SmolVLM2 Edge Vision Agent: Offline Camera Monitoring on CPU-Only Hardware

Pipeline Architecture

The Problem

Camera-based monitoring usually means cloud APIs, GPU hardware, or expensive edge devices. You send frames to a vision API and pay per call. Or you stand up a server with a GPU and maintain it. For home security, document scanning, or offline monitoring use cases, neither option is right, you want something that runs locally, works without internet, fits on a machine you already own, and doesn't send images anywhere.

NEO built SmolVLM2 Edge Vision Agent to bring capable vision monitoring to CPU-only hardware: a 16GB RAM laptop, a Raspberry Pi 5, a mini PC. No GPU required, no cloud required, no code leaves the device.

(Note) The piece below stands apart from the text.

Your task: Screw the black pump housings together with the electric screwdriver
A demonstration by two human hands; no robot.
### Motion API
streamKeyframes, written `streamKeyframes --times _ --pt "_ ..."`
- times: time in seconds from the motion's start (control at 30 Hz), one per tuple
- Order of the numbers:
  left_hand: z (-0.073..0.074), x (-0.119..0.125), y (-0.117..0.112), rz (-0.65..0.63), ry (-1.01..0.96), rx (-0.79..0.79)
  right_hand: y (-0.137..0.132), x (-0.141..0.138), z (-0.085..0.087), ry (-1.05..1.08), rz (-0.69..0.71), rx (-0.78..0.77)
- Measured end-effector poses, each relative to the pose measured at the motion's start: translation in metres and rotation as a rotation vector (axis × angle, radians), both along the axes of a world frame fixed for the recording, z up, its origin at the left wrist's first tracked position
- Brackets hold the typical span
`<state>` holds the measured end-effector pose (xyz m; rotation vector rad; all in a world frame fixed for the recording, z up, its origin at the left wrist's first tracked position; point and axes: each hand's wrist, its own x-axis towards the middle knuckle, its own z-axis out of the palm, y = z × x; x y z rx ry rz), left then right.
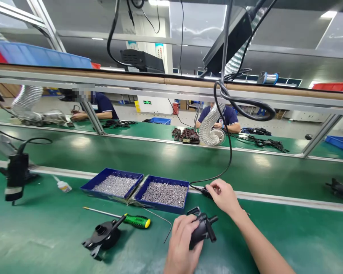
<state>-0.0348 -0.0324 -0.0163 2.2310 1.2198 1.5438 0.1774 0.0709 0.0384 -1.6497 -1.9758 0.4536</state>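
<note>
Two blue trays sit side by side on the green counter (45, 236). The left tray (112, 184) and the right tray (161, 193) are both full of little silver screws. The left hand (181, 243) has its grip closed around one black pump (201, 227), near the front edge. The right hand (224, 196) pinches a black plug (207, 192) on a cable, just behind the pump. One more black part (103, 236) lies beside one green-handled screwdriver (122, 217).
</note>
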Motion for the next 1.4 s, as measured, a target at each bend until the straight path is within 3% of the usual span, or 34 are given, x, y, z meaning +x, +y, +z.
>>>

The Motion-Gated Processing Model

The agent's efficiency comes from a two-level gating model:

Level 1, Frame difference detection. Every frame is compared to the previous one. If the pixel difference is below the motion threshold, the frame is dropped. No vision model runs. This keeps CPU usage near zero during quiet periods.

Level 2, VLM analysis on motion. When the frame-difference detector triggers, the frame is sent to SmolVLM2 (2.2B parameters, auto-downloaded on first run). The model generates a structured description: what it sees, where, confidence score. This runs on CPU, taking 2–8 seconds per frame depending on hardware.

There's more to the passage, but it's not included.